On Friday it will be thirteen weeks that I've been at home. The first couple of weeks it felt sort of like hunkering down in a fortress against a siege. There was a weird unreality about it, as if I were in one of those post-apocalyptic movies. Do I have enough food? What is my back-up plan if it gets so bad no one is operating the water treatment plant? Do I have a good supply of books and puzzles at hand? It was right at Passover, and it felt as if I should start painting lamb's blood on the lintel. I did a bit of research on the Spanish Flu and watched the news a lot and wondered what was coming.
After a couple of weeks there was a brief period (about a day) when I was really irritable. The people in my house wouldn't stick to the rules; they kept going out. Nothing was exactly how I wanted it. I harboured unworthy thoughts of wanting to move into the pool shed to get away from everyone. I found it exhausting having to join video-conferences every day. I had no interest in any of the things I'd thought I'd accomplish while in quarantine. I couldn't settle down with a book, and all I wanted to do was eat chocolate. My dog turned into Velcro and couldn't be away from me for more than a minute. I noticed a more desperate tone on social media as well -- people expressing things about having chosen the wrong person to quarantine with and joking about knitting a noose. A video of a teacher screaming went viral.
And then people around the world started doing creative, crazy things -- clever videos and home haircuts and singing from balconies and putting on concerts and holding "Living Room's Got Talent" contests and rewriting the lyrics to musicals. It was hilarious, watching some of the things people came up with. It was as if everyone's latent creativity just burst out and went haywire. Shy, ordinary people became movie directors and comedians.

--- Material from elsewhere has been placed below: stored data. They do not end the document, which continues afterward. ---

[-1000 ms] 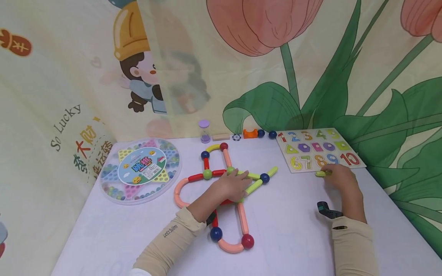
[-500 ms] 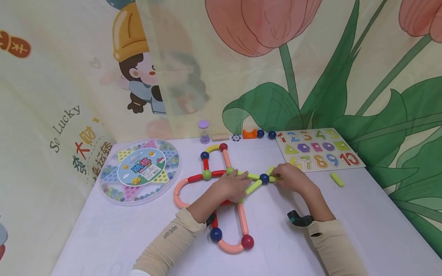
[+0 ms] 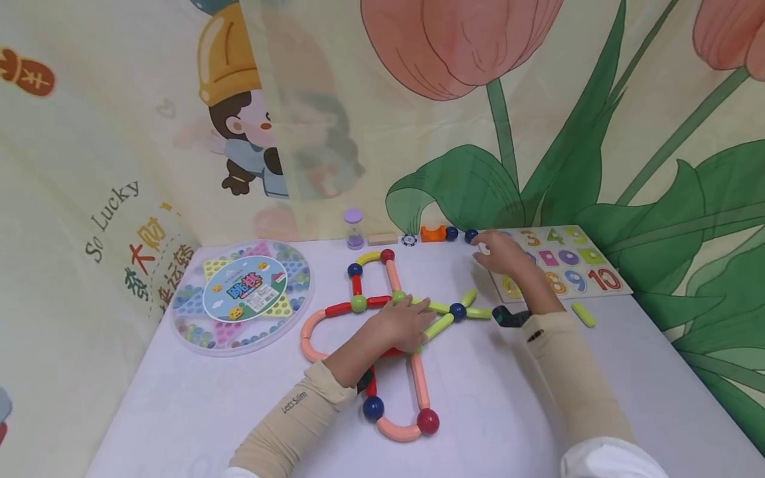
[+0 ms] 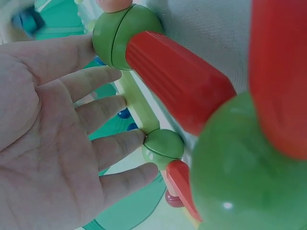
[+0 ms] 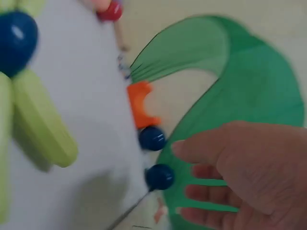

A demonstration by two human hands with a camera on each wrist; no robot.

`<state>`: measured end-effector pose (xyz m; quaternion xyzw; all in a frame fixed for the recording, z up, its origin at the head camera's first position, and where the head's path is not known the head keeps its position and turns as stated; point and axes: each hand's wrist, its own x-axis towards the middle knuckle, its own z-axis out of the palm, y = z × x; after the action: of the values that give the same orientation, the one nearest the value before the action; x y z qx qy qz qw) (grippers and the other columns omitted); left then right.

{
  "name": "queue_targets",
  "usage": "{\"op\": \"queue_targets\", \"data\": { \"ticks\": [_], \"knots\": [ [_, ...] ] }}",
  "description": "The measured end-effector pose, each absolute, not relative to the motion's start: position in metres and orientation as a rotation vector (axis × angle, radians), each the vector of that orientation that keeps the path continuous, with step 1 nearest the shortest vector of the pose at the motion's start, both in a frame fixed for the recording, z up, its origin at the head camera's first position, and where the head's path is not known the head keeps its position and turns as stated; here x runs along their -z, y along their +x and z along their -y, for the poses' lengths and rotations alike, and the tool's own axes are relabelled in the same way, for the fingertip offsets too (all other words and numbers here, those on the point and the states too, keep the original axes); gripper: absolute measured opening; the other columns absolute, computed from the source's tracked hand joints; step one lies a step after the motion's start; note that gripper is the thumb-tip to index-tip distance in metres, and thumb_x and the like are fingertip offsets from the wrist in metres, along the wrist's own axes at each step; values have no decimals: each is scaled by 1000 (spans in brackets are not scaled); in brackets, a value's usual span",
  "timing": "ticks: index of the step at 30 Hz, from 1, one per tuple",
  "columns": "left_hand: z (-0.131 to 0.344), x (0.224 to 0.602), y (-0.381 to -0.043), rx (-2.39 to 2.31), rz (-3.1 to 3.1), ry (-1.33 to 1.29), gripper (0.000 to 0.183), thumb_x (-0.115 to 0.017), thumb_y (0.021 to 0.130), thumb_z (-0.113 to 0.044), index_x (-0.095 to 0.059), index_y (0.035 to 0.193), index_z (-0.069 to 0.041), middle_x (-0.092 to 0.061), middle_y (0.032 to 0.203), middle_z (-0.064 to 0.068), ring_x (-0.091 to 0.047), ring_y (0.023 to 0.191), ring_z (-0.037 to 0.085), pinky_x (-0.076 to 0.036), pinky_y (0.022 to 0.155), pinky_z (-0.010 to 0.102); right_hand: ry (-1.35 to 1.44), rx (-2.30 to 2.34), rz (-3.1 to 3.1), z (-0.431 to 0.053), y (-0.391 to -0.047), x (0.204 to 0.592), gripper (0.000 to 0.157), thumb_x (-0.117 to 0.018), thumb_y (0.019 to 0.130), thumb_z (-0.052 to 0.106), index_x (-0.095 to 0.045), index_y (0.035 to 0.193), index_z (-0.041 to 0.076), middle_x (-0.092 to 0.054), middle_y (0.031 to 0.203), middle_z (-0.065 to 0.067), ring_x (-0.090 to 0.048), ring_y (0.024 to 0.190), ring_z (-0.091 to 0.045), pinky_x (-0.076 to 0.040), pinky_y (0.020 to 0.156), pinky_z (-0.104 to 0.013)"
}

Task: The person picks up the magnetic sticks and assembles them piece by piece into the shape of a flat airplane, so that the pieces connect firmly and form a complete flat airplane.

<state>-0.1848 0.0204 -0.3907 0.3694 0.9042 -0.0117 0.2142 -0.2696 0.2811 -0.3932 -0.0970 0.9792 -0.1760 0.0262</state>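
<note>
My left hand (image 3: 402, 325) lies with fingers spread over the middle of a flat figure of magnetic sticks and balls. In the left wrist view its fingertips touch a green ball (image 4: 163, 143) and a yellow-green stick (image 4: 139, 103). At the figure's right end, two short yellow-green sticks fork from a dark blue ball (image 3: 457, 312). My right hand (image 3: 505, 253) hovers over the number board's left corner, its thumb and fingers apart. Nearest to its fingertips is a loose dark blue ball (image 5: 160, 177); a second blue ball (image 5: 152, 138) lies beside it.
A number puzzle board (image 3: 621, 290) lies at the back right, with a loose yellow-green stick (image 3: 583, 315) before it. A round Chinese checkers box (image 3: 179, 332) lies at left. Along the back stand an hourglass (image 3: 354, 230), a wooden block (image 3: 382, 239) and an orange piece (image 3: 433, 234).
My right hand brought a yellow-green stick from beside the board to the figure's right-hand blue ball, let it go there, then moved back toward the loose blue balls. My left hand stayed put.
</note>
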Motion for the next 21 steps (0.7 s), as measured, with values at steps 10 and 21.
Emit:
{"op": "queue_targets", "data": {
  "ticks": [10,21],
  "knots": [
    [-21,392,-183,55,-2519,1030,59,-59,85,-37,-35,139,-30,-21,147,-5,-16,134,28,-22,102,51,-186,230,-2954,-277,-331,422,34,-50,87,7,-53,120,-1,-50,117,-23,-41,109,-40,-34,92,-51],
    [-20,393,-185,91,-2518,1049,60,-57,86,-40,-33,140,-31,-20,148,-5,-17,134,27,-24,102,50,-412,620,-2866,-281,-258,432,30,-56,79,-10,-68,100,8,-59,108,-11,-49,108,-31,-37,93,-48]
  ]
}}
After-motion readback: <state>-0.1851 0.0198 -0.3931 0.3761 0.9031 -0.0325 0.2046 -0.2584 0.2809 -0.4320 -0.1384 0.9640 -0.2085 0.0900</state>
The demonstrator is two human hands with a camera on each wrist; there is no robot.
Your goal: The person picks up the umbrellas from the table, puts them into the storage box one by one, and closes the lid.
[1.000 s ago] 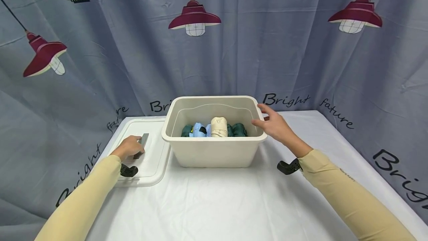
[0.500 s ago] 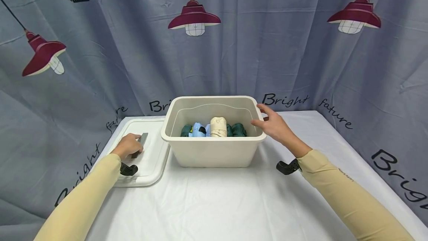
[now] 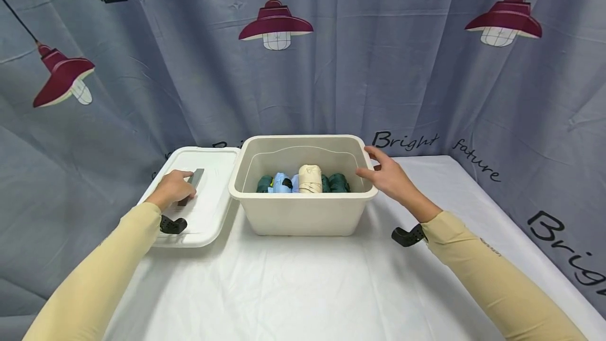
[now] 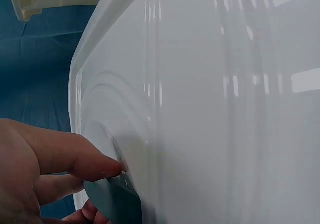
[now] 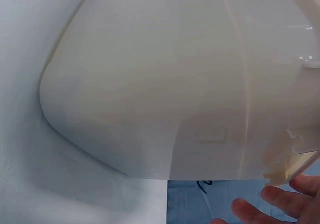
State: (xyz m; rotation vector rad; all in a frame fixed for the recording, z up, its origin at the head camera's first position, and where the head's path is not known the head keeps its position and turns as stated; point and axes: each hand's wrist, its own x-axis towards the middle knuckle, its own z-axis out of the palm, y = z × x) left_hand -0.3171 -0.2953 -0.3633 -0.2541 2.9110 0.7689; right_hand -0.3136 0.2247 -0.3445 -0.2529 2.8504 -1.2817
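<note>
My left hand grips the grey handle on top of a white lid. In the left wrist view, thumb and fingers close around that handle. The lid is lifted off the table, left of an off-white storage box, and its right edge overlaps the box's left rim in the head view. My right hand holds the box's right rim, thumb over the inside and fingers outside. In the box lie rolled bundles: a cream one, light blue ones and dark green ones.
A white cloth covers the table beneath the box. Behind it hangs a grey-blue curtain printed with lamps and lettering, which also closes in both sides.
The lid has risen from the table in my left hand, moving up and slightly left in the head view. The right hand and the box have stayed in place.
</note>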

As the days passed and the sun started coming out, I got into more of a routine, and working from a laptop all day became easier. I saw that we weren't, in fact, going to run out of toilet paper. And the water treatment plant was still running. We became a nation of bread bakers and gardeners. We figured out how to do things we never thought we'd do, and we found we could trust ourselves to learn them. We learned we could find instructions for anything on Youtube. We discovered we're pretty resilient. Things seemed to snap into priority and perspective, and people started talking about realigning their life with their values once things returned to "normal." My husband and I went on a couple of short drives in the countryside, but it didn't feel like escaping. I started participating in regular guided meditation and yoga sessions on line.
Now we're heading into week 13, and I have to say, it feels like normality, as if we've always lived this way. I don't find as much funny and creative stuff coming out of people's homes into social media lately. It's as if we no longer need to make jokey videos and laugh about home haircuts. There's nothing left to gasp or groan over, really; we just quietly adapt and groom our own dogs and sew our own masks or whatever else needs to be done. I am filled with comfortable contentment.
I ventured out today to Walmart to buy much-needed shoes (my only pair developed big holes in the bottom, so I was walking the dog basically in my socks). And I found the whole process of shopping annoying, not a relief at all, and I really don't want to ever do it again. I am content to live small, stay local, be more self-sufficient. I want people's distress to end, of course, and for no one to die of Covid, but I am not at all eager to get back to life BC. I prefer this new normal.